### Exercise brief
Please retype the listing below, matching every line exactly.

BEGIN

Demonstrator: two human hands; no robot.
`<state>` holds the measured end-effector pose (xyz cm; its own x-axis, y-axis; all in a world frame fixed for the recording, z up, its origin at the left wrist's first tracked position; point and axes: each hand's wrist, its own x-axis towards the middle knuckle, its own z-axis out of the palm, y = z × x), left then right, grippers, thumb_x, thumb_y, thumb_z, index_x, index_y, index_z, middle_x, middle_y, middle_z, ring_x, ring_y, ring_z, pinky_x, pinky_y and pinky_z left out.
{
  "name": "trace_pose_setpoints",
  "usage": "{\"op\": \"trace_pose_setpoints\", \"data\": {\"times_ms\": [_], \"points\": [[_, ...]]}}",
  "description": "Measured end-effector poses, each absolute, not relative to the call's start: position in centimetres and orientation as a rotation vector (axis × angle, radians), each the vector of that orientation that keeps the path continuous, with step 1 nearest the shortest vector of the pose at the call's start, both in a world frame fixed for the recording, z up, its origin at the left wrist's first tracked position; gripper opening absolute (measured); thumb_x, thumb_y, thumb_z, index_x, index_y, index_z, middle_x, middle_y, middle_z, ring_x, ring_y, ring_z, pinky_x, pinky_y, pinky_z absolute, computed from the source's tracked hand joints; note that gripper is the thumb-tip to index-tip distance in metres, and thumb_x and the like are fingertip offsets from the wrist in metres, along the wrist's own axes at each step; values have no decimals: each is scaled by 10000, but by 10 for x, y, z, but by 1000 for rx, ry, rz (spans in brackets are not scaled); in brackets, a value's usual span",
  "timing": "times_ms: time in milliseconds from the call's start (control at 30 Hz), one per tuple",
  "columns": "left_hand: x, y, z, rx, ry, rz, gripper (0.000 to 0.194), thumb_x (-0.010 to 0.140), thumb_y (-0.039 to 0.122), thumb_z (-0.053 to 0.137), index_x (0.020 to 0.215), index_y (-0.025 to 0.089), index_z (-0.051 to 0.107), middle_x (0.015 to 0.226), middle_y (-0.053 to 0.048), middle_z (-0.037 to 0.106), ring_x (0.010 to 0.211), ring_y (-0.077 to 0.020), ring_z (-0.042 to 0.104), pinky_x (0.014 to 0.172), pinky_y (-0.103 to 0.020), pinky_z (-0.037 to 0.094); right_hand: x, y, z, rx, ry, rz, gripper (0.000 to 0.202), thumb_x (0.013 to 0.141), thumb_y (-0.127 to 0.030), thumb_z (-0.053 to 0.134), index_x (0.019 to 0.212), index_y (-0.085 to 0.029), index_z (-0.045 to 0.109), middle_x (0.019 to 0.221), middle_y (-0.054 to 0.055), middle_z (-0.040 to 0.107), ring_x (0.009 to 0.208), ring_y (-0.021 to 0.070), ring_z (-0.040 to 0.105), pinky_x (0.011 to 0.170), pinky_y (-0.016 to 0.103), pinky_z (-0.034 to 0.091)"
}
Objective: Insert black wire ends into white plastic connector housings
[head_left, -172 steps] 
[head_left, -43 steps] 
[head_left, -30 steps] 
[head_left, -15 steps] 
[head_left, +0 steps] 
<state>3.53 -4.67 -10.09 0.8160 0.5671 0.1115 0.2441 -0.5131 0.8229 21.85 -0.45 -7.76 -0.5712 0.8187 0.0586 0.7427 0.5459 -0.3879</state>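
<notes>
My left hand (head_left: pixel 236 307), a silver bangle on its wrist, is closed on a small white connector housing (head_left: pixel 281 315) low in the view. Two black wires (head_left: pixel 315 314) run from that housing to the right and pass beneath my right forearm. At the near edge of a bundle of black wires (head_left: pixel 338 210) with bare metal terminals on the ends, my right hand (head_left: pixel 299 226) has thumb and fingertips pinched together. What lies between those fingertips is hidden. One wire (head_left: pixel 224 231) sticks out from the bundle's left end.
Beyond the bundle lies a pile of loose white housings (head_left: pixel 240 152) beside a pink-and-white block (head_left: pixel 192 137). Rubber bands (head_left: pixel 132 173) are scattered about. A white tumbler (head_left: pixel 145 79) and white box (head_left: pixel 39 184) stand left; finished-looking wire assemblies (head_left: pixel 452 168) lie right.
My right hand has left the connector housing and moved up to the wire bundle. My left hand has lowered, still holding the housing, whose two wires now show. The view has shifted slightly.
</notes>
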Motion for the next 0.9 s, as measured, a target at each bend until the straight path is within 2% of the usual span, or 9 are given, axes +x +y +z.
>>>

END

### Response to this exercise
Demonstrator: two human hands; no robot.
`<state>` holds the measured end-effector pose (xyz cm; its own x-axis, y-axis; all in a world frame fixed for the recording, z up, its origin at the left wrist's first tracked position; point and axes: each hand's wrist, its own x-axis towards the middle knuckle, its own z-axis out of the palm, y = z × x), left then right, grippers, thumb_x, thumb_y, thumb_z, index_x, index_y, index_z, middle_x, middle_y, middle_z, ring_x, ring_y, ring_z, pinky_x, pinky_y and pinky_z left out.
{
  "name": "trace_pose_setpoints",
  "usage": "{\"op\": \"trace_pose_setpoints\", \"data\": {\"times_ms\": [_], \"points\": [[_, ...]]}}",
  "description": "Measured end-effector poses, each absolute, not relative to the call's start: position in centimetres and orientation as a rotation vector (axis × angle, radians), each the vector of that orientation that keeps the path continuous, with step 1 nearest the shortest vector of the pose at the call's start, both in a world frame fixed for the recording, z up, its origin at the left wrist's first tracked position; gripper opening absolute (measured); thumb_x, thumb_y, thumb_z, index_x, index_y, index_z, middle_x, middle_y, middle_z, ring_x, ring_y, ring_z, pinky_x, pinky_y, pinky_z absolute, computed from the source's tracked hand joints; note that gripper is the thumb-tip to index-tip distance in metres, and thumb_x and the like are fingertip offsets from the wrist in metres, along the wrist's own axes at each step; values have no decimals: each is scaled by 10000, but by 10 for x, y, z, but by 1000 for rx, ry, rz (spans in brackets are not scaled); in brackets, a value's usual span",
  "timing": "times_ms: time in milliseconds from the call's start (control at 30 Hz), one per tuple",
  "columns": "left_hand: x, y, z, rx, ry, rz, gripper (0.000 to 0.194), thumb_x (-0.010 to 0.140), thumb_y (-0.039 to 0.122), thumb_z (-0.053 to 0.137), index_x (0.020 to 0.215), index_y (-0.025 to 0.089), index_z (-0.051 to 0.107), middle_x (0.015 to 0.226), middle_y (-0.053 to 0.048), middle_z (-0.037 to 0.106), ring_x (0.010 to 0.211), ring_y (-0.077 to 0.020), ring_z (-0.042 to 0.104), pinky_x (0.014 to 0.172), pinky_y (-0.103 to 0.020), pinky_z (-0.037 to 0.094); right_hand: x, y, z, rx, ry, rz, gripper (0.000 to 0.202), thumb_x (0.013 to 0.141), thumb_y (-0.127 to 0.030), thumb_z (-0.053 to 0.134), index_x (0.019 to 0.212), index_y (-0.085 to 0.029), index_z (-0.045 to 0.109), middle_x (0.019 to 0.221), middle_y (-0.054 to 0.055), middle_z (-0.040 to 0.107), ring_x (0.009 to 0.208), ring_y (-0.021 to 0.070), ring_z (-0.040 to 0.105), pinky_x (0.011 to 0.170), pinky_y (-0.016 to 0.103), pinky_z (-0.034 to 0.091)"
}
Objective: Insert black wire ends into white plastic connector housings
[head_left, -172 steps] 
[head_left, -43 steps] 
[head_left, -30 steps] 
[head_left, -15 steps] 
[head_left, +0 steps] 
<state>3.53 -4.67 -10.09 0.8160 0.5671 0.1115 0.2441 -0.5131 0.8229 21.85 -0.45 -7.76 -0.5712 0.8187 0.0586 0.7427 0.5459 -0.3879</state>
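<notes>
My left hand (head_left: pixel 236 307), a silver bangle on its wrist, is closed on a small white connector housing (head_left: pixel 281 315) low in the view. Two black wires (head_left: pixel 315 314) run from that housing to the right and pass beneath my right forearm. At the near edge of a bundle of black wires (head_left: pixel 338 210) with bare metal terminals on the ends, my right hand (head_left: pixel 299 226) has thumb and fingertips pinched together. What lies between those fingertips is hidden. One wire (head_left: pixel 224 231) sticks out from the bundle's left end.
Beyond the bundle lies a pile of loose white housings (head_left: pixel 240 152) beside a pink-and-white block (head_left: pixel 192 137). Rubber bands (head_left: pixel 132 173) are scattered about. A white tumbler (head_left: pixel 145 79) and white box (head_left: pixel 39 184) stand left; finished-looking wire assemblies (head_left: pixel 452 168) lie right.
My right hand has left the connector housing and moved up to the wire bundle. My left hand has lowered, still holding the housing, whose two wires now show. The view has shifted slightly.
</notes>
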Motion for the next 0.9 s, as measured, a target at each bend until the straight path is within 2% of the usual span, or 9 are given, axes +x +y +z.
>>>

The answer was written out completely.